Une source du Hezbollah a affirmé à l'AFP que le mouvement chiite libanais avait abattu un hélicoptère israélien dans la région.
Dans un communiqué, le Hezbollah a indiqué que les soldats israéliens étaient arrivés à bord d'"environ 15 hélicoptères" peu après minuit heure locale (22H GMT).
"Les combattants de la Résistance islamique ont engagé le combat contre les hélicoptères et les forces infiltrées à l'aide d'armes appropriées, et les combats se poursuivent au moment où nous publions ce communiqué", a écrit le mouvement vers 23H45 GMT.
Le Hezbollah a entraîné le Liban dans la guerre régionale en revendiquant le 2 mars une attaque contre Israël pour venger la mort du guide suprême iranien, Ali Khamenei, tué dans les premières heures de l'opération américano-israélienne contre l'Iran.
Depuis, Israël a lancé une vaste campagne de frappes qui ont à nouveau visé dimanche la banlieue sud de Beyrouth -bastion du Hezbollah-, l'est du pays et le sud, où au moins 11 personnes ont été tuées dans un seul village, selon les autorités.
- Près de 400 morts au Liban -
D'après le ministre de la Santé, Rakan Nassereddine, les frappes ont fait 394 morts, dont 83 enfants, en une semaine.
Vendredi soir, une première opération comando israélienne dans le village de Nabi Chit, situé au coeur d'une région contrôlée par le Hezbollah, avait fait 41 morts et des dégâts considérables.
L'armée israélienne avait affirmé que ses forces spéciales avaient mené cette opération pour retrouver le corps du pilote Ron Arad, capturé par des milices chiites en 1986 après s'être éjecté de son avion abattu au cours d'une mission contre l'Organisation de libération de la Palestine (OLP).
Donné pour mort, son sort préoccupe depuis des décennies Israël, où le rapatriement des soldats disparus ou capturés est considéré comme un devoir national.

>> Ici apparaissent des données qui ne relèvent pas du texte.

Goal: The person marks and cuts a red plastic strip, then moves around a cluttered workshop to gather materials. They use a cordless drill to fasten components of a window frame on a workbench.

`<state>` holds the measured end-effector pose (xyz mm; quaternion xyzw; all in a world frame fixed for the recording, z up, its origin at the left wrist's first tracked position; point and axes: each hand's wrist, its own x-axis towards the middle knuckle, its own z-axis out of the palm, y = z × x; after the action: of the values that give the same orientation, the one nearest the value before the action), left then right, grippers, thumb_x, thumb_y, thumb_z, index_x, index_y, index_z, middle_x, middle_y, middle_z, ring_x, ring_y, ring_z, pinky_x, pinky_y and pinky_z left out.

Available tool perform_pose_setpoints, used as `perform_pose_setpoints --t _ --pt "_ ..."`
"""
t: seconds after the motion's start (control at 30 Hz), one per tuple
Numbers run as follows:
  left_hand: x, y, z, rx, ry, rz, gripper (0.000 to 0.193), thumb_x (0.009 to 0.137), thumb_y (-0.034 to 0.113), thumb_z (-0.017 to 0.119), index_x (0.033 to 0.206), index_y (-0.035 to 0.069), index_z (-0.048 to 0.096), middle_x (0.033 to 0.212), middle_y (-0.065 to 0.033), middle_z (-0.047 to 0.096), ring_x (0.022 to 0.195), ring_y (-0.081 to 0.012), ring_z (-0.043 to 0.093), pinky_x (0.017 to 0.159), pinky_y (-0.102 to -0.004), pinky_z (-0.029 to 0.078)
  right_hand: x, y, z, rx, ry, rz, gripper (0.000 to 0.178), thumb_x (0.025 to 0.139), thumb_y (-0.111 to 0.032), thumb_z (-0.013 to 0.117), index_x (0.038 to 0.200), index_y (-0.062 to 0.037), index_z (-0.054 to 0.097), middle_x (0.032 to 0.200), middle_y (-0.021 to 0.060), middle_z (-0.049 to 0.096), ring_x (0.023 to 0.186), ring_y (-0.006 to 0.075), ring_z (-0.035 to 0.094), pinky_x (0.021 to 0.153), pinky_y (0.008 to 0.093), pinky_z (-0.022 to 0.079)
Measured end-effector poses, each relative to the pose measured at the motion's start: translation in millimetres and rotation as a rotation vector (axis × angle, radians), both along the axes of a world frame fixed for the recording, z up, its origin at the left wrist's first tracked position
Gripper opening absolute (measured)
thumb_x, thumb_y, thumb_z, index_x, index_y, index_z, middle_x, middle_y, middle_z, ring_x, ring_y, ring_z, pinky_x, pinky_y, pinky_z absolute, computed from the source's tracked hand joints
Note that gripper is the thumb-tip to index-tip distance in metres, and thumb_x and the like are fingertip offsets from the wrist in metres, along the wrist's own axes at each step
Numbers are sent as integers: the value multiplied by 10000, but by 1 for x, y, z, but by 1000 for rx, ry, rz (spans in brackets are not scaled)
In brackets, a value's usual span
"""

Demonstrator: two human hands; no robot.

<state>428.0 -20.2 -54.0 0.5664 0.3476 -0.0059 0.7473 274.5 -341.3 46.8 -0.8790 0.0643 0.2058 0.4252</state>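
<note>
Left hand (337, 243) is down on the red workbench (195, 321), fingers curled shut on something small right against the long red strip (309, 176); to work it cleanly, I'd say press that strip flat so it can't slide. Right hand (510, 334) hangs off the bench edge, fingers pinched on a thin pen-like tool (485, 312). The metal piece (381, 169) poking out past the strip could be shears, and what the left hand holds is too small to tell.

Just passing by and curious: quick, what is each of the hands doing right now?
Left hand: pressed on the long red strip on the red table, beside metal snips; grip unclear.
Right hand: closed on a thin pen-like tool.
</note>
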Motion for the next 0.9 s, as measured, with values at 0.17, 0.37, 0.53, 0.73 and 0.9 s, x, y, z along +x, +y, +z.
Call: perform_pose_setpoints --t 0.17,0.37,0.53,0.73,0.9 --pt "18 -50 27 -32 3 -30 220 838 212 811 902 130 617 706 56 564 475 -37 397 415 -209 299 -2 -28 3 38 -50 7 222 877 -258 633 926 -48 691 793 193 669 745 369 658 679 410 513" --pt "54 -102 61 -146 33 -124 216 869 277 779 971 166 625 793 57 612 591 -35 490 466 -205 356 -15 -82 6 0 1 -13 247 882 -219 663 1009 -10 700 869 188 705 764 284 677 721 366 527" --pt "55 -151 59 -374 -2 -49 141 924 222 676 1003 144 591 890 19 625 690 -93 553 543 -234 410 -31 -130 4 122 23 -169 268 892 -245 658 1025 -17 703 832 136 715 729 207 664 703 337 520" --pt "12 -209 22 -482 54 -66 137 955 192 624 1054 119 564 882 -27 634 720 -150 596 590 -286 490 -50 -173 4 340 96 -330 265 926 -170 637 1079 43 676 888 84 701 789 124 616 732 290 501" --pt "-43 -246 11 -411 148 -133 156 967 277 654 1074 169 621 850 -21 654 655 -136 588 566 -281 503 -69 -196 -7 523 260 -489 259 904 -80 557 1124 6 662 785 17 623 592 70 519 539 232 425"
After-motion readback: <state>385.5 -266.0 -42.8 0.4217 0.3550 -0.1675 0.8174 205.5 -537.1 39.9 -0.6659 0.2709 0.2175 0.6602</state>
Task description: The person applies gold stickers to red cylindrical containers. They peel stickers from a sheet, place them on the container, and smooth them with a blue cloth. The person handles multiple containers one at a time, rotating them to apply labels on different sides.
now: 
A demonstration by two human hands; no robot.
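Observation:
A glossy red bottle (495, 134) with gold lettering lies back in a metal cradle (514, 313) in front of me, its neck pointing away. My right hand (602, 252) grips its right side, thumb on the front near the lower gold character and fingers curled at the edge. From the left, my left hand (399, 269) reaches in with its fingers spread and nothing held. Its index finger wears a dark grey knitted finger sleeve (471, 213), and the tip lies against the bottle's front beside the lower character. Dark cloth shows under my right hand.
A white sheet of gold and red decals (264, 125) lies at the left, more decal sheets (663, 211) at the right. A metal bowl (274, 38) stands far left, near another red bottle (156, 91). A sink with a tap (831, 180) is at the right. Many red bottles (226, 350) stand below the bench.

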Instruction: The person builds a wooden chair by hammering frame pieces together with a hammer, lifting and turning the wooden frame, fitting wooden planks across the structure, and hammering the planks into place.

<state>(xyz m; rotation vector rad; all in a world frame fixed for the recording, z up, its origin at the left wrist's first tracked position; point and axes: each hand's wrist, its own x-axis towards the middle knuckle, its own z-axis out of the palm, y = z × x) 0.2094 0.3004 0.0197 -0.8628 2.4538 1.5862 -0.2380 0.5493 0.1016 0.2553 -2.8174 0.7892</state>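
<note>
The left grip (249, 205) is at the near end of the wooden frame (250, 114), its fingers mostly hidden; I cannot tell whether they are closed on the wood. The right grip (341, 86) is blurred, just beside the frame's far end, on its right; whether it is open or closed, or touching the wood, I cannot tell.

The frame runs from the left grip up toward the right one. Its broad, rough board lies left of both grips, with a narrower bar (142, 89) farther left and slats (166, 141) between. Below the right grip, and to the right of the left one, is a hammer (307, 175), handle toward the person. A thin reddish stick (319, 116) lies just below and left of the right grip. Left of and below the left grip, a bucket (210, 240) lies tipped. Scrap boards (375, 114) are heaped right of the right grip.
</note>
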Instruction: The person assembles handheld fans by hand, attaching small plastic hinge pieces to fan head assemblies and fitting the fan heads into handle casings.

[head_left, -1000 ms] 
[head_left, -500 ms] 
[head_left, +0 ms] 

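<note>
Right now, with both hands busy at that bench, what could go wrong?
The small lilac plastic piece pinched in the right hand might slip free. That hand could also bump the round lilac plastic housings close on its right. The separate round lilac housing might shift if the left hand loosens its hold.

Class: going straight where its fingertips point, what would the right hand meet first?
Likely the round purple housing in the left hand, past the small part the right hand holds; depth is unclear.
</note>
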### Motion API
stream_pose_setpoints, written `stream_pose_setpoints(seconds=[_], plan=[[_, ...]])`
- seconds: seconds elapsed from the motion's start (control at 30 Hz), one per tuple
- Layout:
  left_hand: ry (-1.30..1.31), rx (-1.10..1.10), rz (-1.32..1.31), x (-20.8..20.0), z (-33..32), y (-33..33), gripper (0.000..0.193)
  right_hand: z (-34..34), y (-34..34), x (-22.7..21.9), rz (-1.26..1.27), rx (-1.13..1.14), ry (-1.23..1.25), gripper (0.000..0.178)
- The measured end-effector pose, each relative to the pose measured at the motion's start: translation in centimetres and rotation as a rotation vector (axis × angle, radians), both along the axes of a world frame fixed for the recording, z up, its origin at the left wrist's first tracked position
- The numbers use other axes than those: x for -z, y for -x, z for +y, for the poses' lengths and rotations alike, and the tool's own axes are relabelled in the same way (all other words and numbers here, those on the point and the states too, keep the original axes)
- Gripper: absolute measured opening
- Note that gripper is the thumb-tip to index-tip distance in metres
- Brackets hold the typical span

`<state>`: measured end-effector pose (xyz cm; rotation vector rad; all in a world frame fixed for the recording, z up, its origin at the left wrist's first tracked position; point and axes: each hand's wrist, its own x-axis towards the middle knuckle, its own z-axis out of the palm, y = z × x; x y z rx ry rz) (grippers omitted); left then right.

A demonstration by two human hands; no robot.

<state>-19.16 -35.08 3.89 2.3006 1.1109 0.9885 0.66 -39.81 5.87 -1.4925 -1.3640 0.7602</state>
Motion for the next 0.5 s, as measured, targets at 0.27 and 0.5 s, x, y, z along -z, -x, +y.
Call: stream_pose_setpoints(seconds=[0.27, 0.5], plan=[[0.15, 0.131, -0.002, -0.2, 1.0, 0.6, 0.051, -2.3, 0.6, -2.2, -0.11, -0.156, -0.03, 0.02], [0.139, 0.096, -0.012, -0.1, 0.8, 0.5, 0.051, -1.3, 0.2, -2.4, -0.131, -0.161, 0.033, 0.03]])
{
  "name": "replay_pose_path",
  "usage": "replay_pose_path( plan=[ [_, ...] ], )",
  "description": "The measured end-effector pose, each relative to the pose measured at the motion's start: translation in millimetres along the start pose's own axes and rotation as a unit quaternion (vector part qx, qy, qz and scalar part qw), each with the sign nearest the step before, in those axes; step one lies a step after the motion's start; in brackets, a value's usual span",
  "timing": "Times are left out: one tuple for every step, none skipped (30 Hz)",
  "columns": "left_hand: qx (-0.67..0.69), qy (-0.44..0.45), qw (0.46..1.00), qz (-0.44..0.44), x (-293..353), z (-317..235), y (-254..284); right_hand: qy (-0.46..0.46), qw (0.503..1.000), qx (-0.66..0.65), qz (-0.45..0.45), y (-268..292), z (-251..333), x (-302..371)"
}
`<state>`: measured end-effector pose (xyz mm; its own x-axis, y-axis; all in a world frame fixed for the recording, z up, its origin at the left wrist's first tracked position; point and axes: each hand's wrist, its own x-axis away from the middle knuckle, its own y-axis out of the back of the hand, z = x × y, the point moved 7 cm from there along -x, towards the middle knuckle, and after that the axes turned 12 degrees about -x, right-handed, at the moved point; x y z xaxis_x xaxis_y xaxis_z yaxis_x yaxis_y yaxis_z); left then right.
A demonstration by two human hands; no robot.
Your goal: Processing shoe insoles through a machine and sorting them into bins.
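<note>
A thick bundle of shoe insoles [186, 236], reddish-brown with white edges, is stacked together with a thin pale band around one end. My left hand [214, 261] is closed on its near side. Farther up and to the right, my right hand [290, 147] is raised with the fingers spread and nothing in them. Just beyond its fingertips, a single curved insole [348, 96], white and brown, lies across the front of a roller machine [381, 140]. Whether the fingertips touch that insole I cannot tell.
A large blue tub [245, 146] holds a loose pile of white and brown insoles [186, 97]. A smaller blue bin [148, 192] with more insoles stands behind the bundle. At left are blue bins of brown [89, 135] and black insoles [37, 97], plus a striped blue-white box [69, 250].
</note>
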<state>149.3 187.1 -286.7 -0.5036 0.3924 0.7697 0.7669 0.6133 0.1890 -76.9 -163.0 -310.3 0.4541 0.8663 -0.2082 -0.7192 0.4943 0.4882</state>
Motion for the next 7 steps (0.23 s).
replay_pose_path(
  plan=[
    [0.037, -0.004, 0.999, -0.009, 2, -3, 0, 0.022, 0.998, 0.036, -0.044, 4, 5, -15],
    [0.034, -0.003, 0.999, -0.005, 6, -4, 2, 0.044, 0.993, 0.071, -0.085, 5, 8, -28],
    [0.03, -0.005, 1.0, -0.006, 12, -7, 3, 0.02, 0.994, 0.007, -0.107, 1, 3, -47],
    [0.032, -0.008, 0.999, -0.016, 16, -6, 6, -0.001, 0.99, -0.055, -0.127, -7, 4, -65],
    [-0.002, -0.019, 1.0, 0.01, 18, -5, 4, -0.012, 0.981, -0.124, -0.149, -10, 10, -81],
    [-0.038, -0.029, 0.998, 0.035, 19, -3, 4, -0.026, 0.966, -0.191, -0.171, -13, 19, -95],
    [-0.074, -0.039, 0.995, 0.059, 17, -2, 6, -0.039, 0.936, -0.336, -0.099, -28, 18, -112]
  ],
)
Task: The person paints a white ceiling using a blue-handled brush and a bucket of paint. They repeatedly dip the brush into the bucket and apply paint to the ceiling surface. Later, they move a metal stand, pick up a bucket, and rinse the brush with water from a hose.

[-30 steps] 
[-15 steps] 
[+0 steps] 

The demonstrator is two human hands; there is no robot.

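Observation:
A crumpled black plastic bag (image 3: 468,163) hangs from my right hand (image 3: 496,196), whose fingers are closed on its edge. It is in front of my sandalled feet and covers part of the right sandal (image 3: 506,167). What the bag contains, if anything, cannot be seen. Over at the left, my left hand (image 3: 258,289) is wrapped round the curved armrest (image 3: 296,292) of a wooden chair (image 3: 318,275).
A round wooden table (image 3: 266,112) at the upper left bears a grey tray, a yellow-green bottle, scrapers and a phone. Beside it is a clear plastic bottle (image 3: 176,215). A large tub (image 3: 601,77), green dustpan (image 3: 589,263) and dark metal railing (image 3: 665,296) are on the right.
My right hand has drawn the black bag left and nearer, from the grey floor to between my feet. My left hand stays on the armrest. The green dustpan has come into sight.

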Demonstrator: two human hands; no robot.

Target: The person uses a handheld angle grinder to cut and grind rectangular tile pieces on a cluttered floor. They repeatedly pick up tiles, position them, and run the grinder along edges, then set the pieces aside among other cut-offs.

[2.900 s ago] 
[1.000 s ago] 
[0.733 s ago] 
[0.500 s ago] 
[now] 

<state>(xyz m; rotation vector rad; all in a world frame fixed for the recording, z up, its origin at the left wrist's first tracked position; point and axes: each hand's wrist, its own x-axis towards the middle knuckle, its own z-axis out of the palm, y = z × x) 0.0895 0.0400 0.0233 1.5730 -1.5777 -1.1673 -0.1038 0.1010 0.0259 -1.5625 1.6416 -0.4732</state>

Dans la nuit de samedi à dimanche, Israël a par ailleurs frappé un hôtel dans le quartier de Raouché, sur le front de mer de Beyrouth, faisant quatre morts et dix blessés selon les autorités.
L'armée israélienne affirme avoir tué au cours de cette frappe cinq membres des Gardiens de la Révolution iranienne, dont trois "importants commandants" de la force Qods, la branche des opérations extérieures de l'organisation.
Un porte-parole militaire israélien a affirmé dimanche que l'armée a "visé environ 600 objectifs du Hezbollah et pu éliminer quelque 200" membres de la formation en une semaine.